Like all basalt, the tholeiitic type is dominated by olivine, clinopyroxene and plagioclase, with minor iron-titanium oxides. Orthopyroxene or pigeonite may also be present in tholeiitic basalt, and olivine, if present, may be rimmed by either of these calcium-poor pyroxenes. Tridymite or quartz may be present in the fine-grained groundmass of tholeiitic basalt, and feldspathoids are absent. Tholeiitic rocks may have a fine, glassy groundmass, as may other types of basalt.

== Geologic context ==

Tholeiitic rocks are the most common igneous rocks in Earth's crust, produced by submarine volcanism at mid-ocean ridges and make up much of the ocean crust.
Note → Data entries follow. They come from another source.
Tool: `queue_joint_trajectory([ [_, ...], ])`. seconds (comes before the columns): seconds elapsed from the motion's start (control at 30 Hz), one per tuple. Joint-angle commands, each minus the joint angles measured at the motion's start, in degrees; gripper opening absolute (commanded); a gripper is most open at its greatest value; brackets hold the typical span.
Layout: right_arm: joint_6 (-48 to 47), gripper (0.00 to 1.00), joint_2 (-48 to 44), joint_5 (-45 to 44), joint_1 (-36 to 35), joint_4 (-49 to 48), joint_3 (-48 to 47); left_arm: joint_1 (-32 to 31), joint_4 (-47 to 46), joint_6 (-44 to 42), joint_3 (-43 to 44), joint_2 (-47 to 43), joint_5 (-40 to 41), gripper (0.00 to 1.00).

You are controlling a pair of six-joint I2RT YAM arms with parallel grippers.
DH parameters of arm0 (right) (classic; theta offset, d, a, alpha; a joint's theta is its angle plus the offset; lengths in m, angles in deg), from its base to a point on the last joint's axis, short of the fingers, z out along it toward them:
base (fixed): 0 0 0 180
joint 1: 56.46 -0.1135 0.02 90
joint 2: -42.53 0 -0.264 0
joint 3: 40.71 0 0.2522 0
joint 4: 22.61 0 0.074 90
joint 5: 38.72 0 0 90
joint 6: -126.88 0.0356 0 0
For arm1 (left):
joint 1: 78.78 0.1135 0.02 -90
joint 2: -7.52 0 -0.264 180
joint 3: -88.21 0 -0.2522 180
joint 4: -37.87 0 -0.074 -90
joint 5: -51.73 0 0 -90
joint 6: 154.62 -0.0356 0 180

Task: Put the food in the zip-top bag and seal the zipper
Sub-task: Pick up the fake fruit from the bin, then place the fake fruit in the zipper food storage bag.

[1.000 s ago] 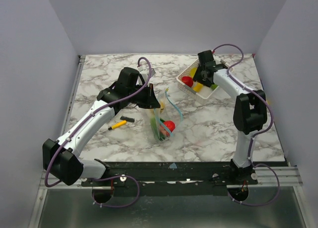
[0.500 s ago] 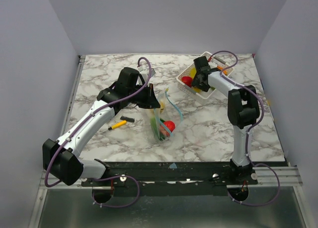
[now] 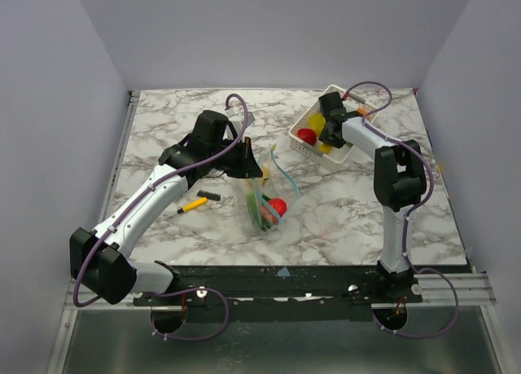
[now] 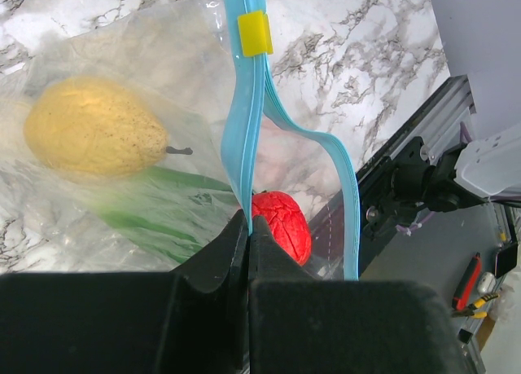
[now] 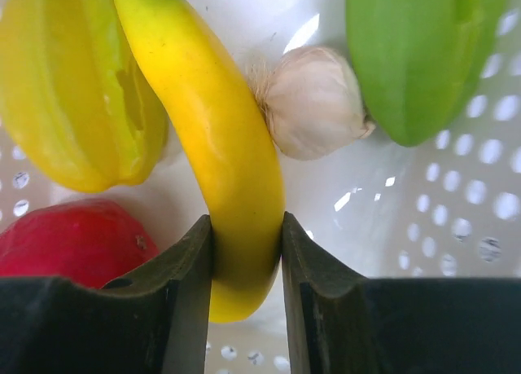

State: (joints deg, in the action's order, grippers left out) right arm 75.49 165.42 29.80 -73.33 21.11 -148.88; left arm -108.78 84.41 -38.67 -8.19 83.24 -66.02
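Observation:
The zip-top bag (image 3: 264, 191) lies mid-table, mouth up. My left gripper (image 3: 254, 172) (image 4: 248, 223) is shut on one lip of the light blue zipper (image 4: 244, 146), while the other lip bows away. Inside the bag are a yellow fruit (image 4: 94, 128), a green piece (image 4: 155, 211) and a red fruit (image 4: 281, 225) (image 3: 278, 205). My right gripper (image 3: 326, 132) (image 5: 247, 227) reaches into the white basket (image 3: 305, 146) and is shut on a yellow banana (image 5: 212, 129). Around the banana lie a yellow starfruit (image 5: 73, 89), a white garlic (image 5: 313, 101), a green vegetable (image 5: 415, 56) and a red fruit (image 5: 69, 239).
A yellow-and-black pen-like tool (image 3: 193, 204) lies on the marble left of the bag. The basket sits at the back right, close to the rear wall, with its far corner raised. A yellow slider (image 4: 255, 33) sits at the far end of the zipper.
My right gripper has dropped deeper into the basket and its jaws have closed on the banana. The basket has shifted and tipped a little. The left arm and the bag have not moved.

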Motion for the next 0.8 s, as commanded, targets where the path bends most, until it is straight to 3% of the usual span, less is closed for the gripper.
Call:
queue_joint_trajectory([
  [0.0,-6.32,0.11,-8.87,-8.16,0.18,0.89,0.77,0.29,-0.44,-0.69,0.74,-1.31,-0.65,0.0],
  [0.27,-18.08,0.06,-19.75,-12.46,0.18,3.73,2.58,0.29,-0.44,-0.73,0.79,-0.88,-0.4,0.0],
  [0.53,-23.91,0.03,-33.96,5.22,-1.54,12.0,8.62,0.29,-0.48,-0.64,0.82,0.06,-0.38,0.0],
  [0.77,-24.66,0.03,-43.83,24.63,-5.82,18.78,7.97,0.29,-0.43,-0.55,0.91,1.28,-0.71,0.0],
])
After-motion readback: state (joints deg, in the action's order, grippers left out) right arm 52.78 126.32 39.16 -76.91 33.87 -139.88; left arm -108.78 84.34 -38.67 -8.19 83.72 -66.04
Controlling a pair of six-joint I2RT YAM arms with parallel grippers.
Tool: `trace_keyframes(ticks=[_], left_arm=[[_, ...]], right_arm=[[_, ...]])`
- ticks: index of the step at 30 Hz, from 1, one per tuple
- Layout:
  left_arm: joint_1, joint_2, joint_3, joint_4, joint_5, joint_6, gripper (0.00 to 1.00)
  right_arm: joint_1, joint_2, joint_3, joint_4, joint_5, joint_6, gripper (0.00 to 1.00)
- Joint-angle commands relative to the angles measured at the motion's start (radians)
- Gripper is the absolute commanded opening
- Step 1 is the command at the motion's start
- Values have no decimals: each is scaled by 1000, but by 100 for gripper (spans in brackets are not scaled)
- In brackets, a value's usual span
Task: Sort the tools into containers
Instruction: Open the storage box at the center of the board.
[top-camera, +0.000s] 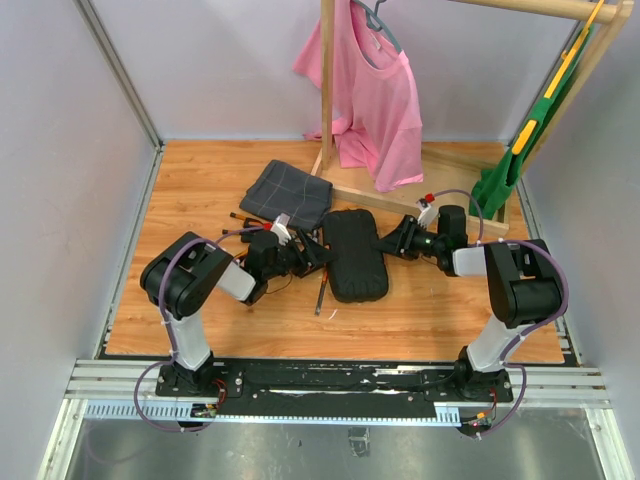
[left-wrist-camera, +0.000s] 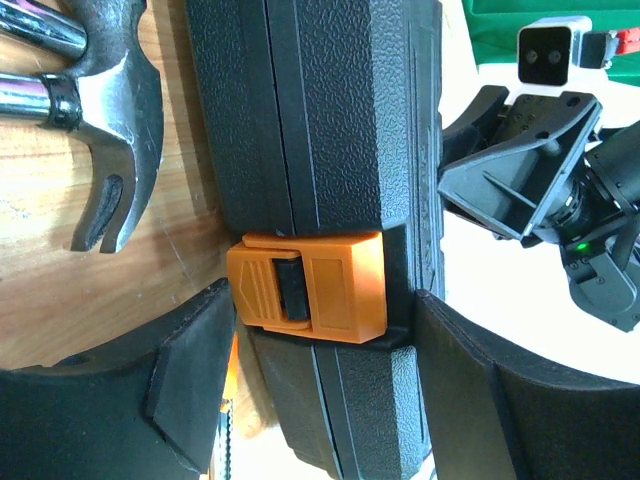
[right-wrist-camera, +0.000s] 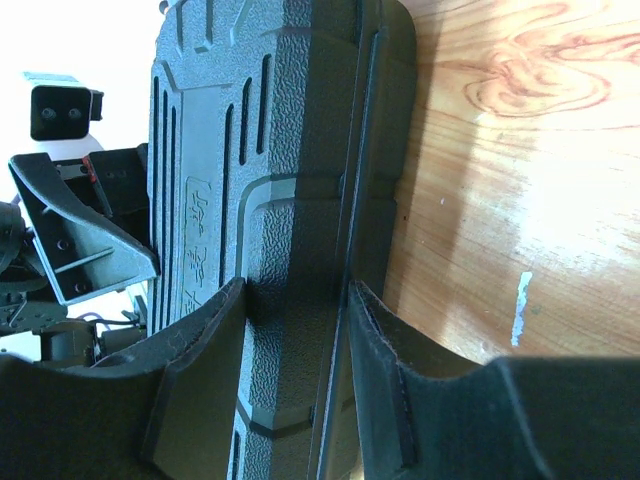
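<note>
The black tool case (top-camera: 355, 255) lies flat and closed at the middle of the bench (top-camera: 200, 180). Its orange clasp (left-wrist-camera: 308, 283) is snapped across the seam on the edge that faces the left arm.

The left end effector (left-wrist-camera: 322, 340) straddles that edge right at the clasp, with one finger on the bench side of the shell and one on the top side. The top finger looks to be against the shell, while a thin sliver of gap shows at the other. I cannot tell whether it is actually gripping. My guess is it sits here because the latch has to come undone before anything can go inside.

On the opposite long edge the right end effector (right-wrist-camera: 295, 320) is clamped across the thickness of the case, with both pads pressed to the textured shell. This looks like a bracing hold, so the case will not slide when the clasp is worked.

None of the tools are inside yet. The steel claw hammer (left-wrist-camera: 110, 150) rests on the wood just beside the clasp edge, and a slim screwdriver (top-camera: 322, 293) lies near the case's front-left corner.

Further back lie a dark grey checked cloth (top-camera: 288, 193) and a wooden rack (top-camera: 327, 80) with a pink shirt (top-camera: 375, 100) hanging on it, all apart from the work.
</note>
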Motion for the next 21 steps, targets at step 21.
trace_keyframes(ticks=[21], left_arm=[[-24,-118,112,-499,-278,247,63]], right_arm=[[-6,-5,-35,-338,228,-152,29]])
Tholeiitic basaltic magmas are initially generated as partial melts of lherzolite (olivine, enstatite and diopside) produced by decompression melting of the Earth's mantle. Tholeiitic basalt constituting the oceanic crust is termed MORB: mid-ocean-ridge basalt. Throughout the process of igneous differentiation, the oceanic crust acts to reduce the magma, producing the tholeiitic trend. In contrast, alkali basalts are not typical of ocean ridges, but are erupted on some oceanic islands and on continents, as also is tholeiitic basalt. Because the Moon is extremely reduced, all of its basalts are tholeiitic.

==Type locality==
Tholeiite is named for its type locality near the municipality of Tholey in Saarland, Germany.